### Task requirements:
All lines from the one containing "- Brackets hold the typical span" down to the one containing "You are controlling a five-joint", both ends included, are to be given again exactly; omit the rest of the listing below.

### Extracted information:
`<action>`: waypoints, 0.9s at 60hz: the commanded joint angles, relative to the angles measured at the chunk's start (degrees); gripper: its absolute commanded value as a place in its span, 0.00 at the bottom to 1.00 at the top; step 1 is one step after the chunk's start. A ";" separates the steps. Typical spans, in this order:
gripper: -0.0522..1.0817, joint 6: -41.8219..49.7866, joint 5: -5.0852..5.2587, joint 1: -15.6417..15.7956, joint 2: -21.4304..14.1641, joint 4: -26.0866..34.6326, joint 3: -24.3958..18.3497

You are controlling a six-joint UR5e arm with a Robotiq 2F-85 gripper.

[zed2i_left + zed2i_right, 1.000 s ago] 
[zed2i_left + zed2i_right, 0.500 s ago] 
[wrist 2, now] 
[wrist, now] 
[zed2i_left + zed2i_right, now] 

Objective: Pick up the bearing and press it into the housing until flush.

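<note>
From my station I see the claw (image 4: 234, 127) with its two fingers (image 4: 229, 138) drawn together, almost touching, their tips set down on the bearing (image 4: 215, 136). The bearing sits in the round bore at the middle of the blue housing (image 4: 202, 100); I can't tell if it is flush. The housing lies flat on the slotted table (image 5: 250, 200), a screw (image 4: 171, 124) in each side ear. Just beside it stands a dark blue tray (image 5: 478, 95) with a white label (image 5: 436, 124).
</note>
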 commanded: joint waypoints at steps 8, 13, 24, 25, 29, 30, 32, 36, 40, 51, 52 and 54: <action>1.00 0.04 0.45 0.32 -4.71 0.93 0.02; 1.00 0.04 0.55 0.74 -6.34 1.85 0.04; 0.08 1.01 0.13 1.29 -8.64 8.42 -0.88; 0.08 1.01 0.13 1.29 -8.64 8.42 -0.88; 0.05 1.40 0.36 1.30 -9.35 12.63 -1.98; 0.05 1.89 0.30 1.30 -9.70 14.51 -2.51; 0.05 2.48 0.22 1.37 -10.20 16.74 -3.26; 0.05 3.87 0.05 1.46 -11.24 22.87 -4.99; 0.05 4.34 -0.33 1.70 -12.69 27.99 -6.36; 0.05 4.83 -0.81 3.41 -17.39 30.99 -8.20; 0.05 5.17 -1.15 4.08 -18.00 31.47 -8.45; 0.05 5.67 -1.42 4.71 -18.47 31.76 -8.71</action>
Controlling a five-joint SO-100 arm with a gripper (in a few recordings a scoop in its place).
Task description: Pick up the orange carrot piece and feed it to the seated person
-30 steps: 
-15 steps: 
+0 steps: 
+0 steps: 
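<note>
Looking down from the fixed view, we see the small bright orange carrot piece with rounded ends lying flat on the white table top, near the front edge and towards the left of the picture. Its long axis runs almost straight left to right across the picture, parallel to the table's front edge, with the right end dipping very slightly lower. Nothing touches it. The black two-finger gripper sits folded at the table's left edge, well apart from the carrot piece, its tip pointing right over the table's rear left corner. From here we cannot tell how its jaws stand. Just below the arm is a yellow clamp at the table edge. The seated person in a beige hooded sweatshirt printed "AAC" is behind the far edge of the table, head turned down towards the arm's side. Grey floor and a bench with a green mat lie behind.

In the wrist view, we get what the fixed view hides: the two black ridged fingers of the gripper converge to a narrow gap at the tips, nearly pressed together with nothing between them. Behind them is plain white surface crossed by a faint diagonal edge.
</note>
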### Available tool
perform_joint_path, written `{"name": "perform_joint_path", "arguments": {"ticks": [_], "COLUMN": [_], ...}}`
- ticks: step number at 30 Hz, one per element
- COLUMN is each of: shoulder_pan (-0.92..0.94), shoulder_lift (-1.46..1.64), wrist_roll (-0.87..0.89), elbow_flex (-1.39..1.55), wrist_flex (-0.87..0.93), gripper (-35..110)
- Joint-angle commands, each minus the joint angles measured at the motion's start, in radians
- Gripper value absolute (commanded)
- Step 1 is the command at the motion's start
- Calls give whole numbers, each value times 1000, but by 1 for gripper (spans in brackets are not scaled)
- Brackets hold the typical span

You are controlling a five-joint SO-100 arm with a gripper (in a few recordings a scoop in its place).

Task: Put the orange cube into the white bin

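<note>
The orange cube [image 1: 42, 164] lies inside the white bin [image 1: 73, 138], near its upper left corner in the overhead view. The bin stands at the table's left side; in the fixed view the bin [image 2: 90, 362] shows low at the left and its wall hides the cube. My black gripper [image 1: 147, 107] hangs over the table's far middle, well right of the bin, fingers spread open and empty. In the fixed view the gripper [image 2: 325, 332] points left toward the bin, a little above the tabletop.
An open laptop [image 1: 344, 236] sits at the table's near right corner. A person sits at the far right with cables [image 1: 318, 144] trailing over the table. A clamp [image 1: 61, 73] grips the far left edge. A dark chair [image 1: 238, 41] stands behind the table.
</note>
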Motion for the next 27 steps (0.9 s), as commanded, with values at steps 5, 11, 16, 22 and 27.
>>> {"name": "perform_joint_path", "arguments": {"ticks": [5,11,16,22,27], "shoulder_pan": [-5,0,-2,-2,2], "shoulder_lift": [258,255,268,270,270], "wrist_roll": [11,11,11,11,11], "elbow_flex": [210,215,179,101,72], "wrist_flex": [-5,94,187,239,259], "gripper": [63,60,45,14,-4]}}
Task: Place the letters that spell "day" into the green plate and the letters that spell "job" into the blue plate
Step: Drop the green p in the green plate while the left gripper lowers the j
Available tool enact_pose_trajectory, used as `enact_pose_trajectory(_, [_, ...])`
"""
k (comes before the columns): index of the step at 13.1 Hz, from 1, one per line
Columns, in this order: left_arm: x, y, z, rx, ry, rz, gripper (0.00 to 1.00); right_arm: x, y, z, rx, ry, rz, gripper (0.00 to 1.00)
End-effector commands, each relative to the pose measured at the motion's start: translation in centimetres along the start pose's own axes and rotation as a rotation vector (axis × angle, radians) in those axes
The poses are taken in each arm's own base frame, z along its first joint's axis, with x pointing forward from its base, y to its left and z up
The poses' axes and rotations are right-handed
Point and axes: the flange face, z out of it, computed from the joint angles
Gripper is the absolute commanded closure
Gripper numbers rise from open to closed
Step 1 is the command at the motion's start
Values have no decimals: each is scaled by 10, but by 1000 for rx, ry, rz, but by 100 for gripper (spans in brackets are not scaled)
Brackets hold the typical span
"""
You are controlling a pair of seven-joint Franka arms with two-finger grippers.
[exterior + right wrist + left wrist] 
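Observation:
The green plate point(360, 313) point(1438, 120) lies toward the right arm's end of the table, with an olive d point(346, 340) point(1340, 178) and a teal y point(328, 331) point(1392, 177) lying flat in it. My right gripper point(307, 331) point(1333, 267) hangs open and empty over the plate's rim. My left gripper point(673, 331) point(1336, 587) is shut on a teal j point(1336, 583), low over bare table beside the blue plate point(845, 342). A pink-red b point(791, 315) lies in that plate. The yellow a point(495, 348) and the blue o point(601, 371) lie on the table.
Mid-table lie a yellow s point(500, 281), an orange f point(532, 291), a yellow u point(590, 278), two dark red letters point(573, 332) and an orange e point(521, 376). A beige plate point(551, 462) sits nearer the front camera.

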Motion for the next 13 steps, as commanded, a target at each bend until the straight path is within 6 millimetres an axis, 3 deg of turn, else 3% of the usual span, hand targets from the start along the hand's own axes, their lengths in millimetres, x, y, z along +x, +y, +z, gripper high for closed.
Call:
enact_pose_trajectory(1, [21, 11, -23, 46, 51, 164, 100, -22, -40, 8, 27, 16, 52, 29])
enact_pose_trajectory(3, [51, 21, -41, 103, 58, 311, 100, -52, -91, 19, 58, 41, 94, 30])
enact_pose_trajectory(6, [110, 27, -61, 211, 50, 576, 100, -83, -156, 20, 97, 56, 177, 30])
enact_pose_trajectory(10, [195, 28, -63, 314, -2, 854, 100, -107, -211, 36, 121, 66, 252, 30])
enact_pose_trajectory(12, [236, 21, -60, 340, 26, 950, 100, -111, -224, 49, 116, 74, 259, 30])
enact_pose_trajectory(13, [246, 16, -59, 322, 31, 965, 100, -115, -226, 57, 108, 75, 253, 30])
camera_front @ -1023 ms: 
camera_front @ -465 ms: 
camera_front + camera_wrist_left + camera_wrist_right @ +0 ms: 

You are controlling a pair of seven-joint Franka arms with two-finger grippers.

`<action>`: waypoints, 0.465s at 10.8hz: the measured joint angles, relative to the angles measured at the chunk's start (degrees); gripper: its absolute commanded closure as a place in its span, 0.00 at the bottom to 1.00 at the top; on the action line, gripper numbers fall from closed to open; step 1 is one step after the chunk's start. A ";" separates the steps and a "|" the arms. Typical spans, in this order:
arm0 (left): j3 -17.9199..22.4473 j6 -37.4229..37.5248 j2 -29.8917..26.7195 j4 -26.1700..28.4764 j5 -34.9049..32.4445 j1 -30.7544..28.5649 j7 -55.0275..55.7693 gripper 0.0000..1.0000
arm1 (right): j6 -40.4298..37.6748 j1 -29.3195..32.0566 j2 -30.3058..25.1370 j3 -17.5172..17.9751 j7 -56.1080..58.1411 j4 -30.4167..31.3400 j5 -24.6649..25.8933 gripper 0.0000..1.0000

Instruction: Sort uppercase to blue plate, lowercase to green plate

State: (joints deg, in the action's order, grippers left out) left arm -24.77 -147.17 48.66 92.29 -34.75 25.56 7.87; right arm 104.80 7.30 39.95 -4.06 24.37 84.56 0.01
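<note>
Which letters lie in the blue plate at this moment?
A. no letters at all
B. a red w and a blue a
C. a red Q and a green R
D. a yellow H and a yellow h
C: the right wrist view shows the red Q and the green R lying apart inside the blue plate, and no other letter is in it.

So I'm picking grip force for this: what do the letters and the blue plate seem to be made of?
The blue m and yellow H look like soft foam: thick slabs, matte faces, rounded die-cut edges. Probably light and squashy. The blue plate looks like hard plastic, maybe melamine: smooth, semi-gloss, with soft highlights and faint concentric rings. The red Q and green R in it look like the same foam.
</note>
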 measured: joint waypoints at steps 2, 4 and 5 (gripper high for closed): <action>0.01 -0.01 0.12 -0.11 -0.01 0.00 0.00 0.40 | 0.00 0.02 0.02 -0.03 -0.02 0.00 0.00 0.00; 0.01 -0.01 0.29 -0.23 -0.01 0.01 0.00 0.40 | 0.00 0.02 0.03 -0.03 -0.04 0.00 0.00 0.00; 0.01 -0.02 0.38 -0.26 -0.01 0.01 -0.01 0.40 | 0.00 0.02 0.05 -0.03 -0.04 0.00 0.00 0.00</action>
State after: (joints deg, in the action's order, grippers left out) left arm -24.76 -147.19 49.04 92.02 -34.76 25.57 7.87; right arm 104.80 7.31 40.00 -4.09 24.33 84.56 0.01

### Expected answer:
- Brackets hold the typical span

You are controlling a five-joint SO-100 arm with a gripper (in a few recordings a scoop in its place).

The exercise calls for nothing more.